The U.S. House of Representatives passed legislation, H.R. 26, the “Protecting American Energy Production Act,” to prohibit the president from “declaring a moratorium on the use of hydraulic fracturing (fracking) unless Congress authorizes the moratorium.” The legislation would prevent future administrations from banning the drilling method on federal lands, which is used for oil and natural gas production and geothermal. The bill allows states to decide whether to allow fracturing on state and private lands. The final vote was 226-188 in favor, with 19 lawmakers not voting. No Republican voted against the bill, and 16 Democrats voted for it. The bill was initiated because of fears that a future Democrat president would ban fracking, as Vice President Kamala Harris had flip-flopped over her position on technology during the 2024 campaign. It also responds to a bill in 2020 introduced by Congresswoman Alexandria Ocasio-Cortez and Senator Bernie Sanders to ban hydraulic fracturing.
Another bill being considered, House Bill 513, the “Offshore Lands Authorities Act of 2025,” would nullify certain presidential withdrawals of unleased offshore land and amend the Outer Continental Shelf Lands Act (OCSLA) to establish limits on the authority of the President to withdraw unleased offshore land. The bill comes because former President Joe Biden enacted several regulations on oil and gas during his term, including banning future oil and gas drilling along 625 million acres of coastal and offshore waters, more than one-third of the outer continental shelf, just weeks before he left office.
Biden banned new offshore oil and gas drilling in federal waters on the East and West Coasts, eastern Gulf of Mexico (America), and part of Alaska’s Northern Bering Sea. Biden’s executive order to permanently ban new oil and natural gas leasing in parts of the outer continental shelf (OCS) used a 72-year-old law, the 1953 OCSLA, that governs offshore oil and gas development and gives president’s discretion to exclude specific waters from leasing permanently, which is why Congress now needs a bill to nullify or lessen that authority. Biden leased fewer federal acres for oil and gas than any president since World War II, a time when offshore drilling technology barely existed and before the OCSLA was enacted. Biden’s actions correspond with his campaign promise to “end fossil fuels,” which is the opposite of the OCSLA’s purposes, which say the OCS is a vital national resource that “should be made available for expeditious and orderly development.”
To implement President Trump’s energy dominance order, Secretary of Interior Doug Burgum issued directives that stripped the energy sector of “coercive” climate policies and oil lease bans enacted under the Biden administration, launching internal investigations into agency actions that “burden” energy development with short deadlines for reporting results. For example, Burgum revoked a 2021 order that halted oil and gas activity in the Arctic National Wildlife Refuge, and he reinstated a mandate from the first Trump administration to rewrite the land and energy management plan for the Indiana-sized National Petroleum Reserve in Alaska. The Biden administration had taken multiple actions restricting vast areas in the Petroleum Reserve from petroleum development.

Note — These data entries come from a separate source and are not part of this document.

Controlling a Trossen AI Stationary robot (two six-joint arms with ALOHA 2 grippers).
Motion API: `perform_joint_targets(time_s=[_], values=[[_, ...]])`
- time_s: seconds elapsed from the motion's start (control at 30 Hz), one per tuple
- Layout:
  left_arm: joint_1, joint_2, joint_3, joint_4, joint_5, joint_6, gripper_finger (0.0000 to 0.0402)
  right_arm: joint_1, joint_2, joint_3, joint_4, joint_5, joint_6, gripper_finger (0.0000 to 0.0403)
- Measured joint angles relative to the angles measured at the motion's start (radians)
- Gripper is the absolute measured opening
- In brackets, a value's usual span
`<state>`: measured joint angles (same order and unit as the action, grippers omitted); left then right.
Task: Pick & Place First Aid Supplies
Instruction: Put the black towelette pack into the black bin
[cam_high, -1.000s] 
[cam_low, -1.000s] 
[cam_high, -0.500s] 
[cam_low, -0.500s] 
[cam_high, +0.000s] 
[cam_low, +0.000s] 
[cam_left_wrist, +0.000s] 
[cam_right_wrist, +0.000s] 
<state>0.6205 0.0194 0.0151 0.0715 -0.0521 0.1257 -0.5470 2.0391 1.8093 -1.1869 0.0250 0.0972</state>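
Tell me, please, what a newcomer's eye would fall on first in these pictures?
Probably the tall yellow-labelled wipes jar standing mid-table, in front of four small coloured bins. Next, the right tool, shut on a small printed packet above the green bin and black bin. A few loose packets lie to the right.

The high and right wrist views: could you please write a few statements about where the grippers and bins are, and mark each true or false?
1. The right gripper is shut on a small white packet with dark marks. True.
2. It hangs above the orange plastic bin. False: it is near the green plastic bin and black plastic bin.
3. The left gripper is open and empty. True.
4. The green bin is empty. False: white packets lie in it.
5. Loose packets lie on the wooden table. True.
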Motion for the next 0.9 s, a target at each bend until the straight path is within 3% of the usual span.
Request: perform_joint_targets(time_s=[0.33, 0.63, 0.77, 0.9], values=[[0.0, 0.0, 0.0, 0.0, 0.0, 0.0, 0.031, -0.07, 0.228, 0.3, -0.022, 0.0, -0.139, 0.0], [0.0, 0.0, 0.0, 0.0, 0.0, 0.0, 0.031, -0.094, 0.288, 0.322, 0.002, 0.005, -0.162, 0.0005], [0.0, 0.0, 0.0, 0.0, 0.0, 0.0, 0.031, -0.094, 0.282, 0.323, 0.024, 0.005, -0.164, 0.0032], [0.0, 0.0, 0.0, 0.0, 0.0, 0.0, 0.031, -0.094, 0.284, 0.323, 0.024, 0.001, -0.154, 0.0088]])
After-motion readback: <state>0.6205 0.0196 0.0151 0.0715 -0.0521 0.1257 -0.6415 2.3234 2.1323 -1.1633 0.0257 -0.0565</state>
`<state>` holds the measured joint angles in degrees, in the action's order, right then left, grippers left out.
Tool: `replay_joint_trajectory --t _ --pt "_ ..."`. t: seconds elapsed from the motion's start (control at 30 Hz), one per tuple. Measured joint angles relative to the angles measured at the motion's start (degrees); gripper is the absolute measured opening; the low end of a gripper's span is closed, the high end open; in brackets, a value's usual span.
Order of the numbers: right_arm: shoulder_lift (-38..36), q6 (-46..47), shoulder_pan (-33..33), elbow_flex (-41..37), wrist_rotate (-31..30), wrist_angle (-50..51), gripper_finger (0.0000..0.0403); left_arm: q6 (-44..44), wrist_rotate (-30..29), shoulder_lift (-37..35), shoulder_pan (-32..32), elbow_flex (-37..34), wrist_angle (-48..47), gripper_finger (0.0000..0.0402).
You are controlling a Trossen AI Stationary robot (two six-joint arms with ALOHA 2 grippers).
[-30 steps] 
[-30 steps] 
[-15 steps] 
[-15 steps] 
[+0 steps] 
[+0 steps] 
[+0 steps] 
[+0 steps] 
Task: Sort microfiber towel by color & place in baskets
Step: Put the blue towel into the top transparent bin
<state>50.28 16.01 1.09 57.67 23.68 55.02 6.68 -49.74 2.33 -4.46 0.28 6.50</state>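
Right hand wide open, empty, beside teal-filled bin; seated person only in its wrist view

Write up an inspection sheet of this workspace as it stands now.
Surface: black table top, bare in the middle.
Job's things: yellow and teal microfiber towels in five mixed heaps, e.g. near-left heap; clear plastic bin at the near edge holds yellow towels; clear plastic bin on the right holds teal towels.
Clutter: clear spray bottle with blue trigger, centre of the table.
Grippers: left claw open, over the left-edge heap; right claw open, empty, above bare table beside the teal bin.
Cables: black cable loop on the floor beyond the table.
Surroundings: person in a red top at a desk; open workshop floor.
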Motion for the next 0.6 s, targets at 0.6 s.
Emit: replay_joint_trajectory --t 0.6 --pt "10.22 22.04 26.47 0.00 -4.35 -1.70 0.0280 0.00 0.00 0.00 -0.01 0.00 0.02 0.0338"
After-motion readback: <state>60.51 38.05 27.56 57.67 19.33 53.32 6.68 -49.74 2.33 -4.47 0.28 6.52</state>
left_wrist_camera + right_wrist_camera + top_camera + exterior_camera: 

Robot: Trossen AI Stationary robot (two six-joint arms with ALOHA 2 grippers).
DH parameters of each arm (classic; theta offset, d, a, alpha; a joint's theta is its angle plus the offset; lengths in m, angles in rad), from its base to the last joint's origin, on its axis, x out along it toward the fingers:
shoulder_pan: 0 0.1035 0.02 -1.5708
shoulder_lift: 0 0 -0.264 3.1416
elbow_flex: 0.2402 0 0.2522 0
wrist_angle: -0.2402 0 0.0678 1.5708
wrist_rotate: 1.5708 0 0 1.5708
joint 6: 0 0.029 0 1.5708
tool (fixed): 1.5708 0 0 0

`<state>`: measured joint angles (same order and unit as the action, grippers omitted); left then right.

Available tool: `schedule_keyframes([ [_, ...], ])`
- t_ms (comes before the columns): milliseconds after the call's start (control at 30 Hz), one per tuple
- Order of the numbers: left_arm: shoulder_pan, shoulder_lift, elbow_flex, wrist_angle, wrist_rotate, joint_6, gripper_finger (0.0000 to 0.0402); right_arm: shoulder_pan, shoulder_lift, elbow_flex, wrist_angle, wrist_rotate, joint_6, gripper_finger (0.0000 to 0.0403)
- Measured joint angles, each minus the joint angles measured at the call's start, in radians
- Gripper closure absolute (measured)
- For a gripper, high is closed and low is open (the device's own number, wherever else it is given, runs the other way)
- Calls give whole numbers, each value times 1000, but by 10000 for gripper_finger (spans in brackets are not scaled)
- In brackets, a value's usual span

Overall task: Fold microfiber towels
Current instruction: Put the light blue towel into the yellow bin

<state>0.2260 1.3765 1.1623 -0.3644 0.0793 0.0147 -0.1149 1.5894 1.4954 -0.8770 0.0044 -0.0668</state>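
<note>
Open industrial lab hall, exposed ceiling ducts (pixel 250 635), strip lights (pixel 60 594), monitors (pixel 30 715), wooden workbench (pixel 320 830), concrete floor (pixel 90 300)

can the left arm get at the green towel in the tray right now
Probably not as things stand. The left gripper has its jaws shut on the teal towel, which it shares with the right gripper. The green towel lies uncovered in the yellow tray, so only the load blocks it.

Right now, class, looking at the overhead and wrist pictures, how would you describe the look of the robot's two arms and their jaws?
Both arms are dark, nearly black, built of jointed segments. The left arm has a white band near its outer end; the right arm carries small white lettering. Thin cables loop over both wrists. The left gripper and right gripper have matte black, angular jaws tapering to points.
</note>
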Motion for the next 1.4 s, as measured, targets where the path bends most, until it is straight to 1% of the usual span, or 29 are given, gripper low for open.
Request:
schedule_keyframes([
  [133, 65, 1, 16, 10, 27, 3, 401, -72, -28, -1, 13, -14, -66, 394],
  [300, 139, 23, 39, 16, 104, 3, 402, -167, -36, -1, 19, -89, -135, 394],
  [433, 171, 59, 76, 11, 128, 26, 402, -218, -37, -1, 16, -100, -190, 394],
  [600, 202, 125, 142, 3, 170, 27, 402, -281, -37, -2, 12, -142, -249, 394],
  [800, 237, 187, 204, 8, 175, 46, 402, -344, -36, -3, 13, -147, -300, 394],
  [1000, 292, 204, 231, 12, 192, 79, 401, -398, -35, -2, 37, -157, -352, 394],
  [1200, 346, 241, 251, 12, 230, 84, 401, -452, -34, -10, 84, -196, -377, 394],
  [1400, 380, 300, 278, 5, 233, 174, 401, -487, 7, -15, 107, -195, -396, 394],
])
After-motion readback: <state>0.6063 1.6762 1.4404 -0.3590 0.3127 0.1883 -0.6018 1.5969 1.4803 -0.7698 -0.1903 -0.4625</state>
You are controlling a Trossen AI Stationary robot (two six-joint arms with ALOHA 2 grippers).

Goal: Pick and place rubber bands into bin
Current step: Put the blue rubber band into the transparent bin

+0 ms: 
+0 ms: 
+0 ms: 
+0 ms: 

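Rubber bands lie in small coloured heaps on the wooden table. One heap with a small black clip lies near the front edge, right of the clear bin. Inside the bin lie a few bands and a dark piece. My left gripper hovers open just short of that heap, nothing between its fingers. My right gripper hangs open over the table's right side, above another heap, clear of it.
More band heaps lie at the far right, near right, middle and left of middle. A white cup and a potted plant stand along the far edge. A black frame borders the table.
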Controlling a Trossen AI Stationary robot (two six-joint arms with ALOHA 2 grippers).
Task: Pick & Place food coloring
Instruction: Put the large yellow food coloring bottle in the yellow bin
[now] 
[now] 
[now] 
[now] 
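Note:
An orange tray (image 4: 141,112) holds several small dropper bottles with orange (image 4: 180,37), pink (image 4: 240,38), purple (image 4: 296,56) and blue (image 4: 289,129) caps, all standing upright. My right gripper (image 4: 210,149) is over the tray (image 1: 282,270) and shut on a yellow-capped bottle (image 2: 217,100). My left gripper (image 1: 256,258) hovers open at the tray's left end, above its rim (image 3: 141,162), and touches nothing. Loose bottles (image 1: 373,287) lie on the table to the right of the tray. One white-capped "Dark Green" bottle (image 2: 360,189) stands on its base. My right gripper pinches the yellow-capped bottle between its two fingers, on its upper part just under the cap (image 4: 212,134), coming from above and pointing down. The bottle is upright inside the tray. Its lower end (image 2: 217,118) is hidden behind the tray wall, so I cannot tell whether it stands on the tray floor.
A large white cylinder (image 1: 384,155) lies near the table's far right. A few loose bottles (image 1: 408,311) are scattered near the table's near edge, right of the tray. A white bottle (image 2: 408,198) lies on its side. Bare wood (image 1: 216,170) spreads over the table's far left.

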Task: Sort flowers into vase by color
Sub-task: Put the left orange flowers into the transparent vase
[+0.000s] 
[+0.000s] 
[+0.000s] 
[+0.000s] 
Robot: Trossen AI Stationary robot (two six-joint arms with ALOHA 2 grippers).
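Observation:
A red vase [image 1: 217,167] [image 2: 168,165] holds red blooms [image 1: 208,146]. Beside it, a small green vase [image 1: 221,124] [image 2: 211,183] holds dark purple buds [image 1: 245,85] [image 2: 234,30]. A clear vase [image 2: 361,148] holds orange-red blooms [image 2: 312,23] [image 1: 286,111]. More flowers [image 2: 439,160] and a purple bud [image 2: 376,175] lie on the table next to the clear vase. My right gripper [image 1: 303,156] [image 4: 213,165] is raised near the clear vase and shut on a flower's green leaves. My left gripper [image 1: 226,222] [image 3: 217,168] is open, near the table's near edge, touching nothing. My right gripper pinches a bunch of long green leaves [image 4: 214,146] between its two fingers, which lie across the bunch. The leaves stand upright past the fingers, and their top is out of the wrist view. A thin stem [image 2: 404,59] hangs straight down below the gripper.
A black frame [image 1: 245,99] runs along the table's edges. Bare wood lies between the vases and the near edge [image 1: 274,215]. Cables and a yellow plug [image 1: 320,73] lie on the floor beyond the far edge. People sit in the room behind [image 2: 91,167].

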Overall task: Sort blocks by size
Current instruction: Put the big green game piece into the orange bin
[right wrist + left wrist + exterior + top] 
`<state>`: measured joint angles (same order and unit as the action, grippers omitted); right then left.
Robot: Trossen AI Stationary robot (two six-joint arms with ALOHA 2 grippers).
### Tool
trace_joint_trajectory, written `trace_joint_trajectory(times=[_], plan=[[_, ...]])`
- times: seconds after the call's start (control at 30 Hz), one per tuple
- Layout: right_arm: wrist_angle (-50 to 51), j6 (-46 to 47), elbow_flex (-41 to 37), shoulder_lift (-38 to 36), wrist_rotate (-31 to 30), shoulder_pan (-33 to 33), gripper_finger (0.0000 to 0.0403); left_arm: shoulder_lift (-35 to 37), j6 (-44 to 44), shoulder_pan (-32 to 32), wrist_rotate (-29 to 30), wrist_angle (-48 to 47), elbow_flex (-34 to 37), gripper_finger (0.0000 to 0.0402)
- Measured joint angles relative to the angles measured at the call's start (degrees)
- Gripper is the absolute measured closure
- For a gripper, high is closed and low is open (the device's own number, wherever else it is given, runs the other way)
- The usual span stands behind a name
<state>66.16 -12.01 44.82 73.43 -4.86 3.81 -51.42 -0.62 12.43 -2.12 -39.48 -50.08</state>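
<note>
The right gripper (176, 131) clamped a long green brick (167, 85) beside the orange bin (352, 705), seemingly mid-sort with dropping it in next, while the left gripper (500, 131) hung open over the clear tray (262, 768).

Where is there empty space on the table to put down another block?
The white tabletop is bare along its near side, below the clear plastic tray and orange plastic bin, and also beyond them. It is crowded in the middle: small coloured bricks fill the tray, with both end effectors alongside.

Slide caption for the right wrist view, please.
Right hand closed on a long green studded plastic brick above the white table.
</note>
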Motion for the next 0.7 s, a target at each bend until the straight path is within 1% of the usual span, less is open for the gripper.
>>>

Energy Secretary Chris Wright has also written directives to implement President Trump’s order for energy dominance, which would provide for economic growth, job creation, and lowering the price of goods and services. Wright prioritized expanding energy production rather than pursuing Biden’s net-zero climate policies, stating, “net-zero policies raise energy costs for American families and businesses, threaten the reliability of our energy system, and undermine our energy and national security.” Europe has been pursuing net-zero energy and climate policies, which have had disastrous results for affordable and reliable energy, with accompanying deindustrialization spreading across the continent.
Conclusion
The House of Representatives has passed a bill to ban any attempt by a President to prohibit fracking on federal land without congressional approval. The bill is now headed for the Senate and will need 7 Democrats to vote for it to pass. Fracking is a safe, clean, and effective way to produce affordable energy and strengthen the United States’ national security. It is being used for drilling oil, natural gas, and geothermal. Fracked wells now produce much of the nation’s oil and gas.
The House has another bill to limit the Presidential authority to remove lands on the outer continental shelf for oil and gas exploration. The bill was necessitated due to President Biden’s withdrawal of 625 million acres of coastal lands from oil and gas drilling just before leaving office — the authority of which came from a 72- year-old bill passed in 1953. Congress is seeking to plug gaping holes in energy security that a future administration could use bent on waging war on domestic energy production. These bills advance President Trump’s pro-energy agenda to restore America’s position as the world’s top oil and gas producer. Trump has signed various executive actions to unleash domestic energy, declaring a national energy emergency on his first day in office.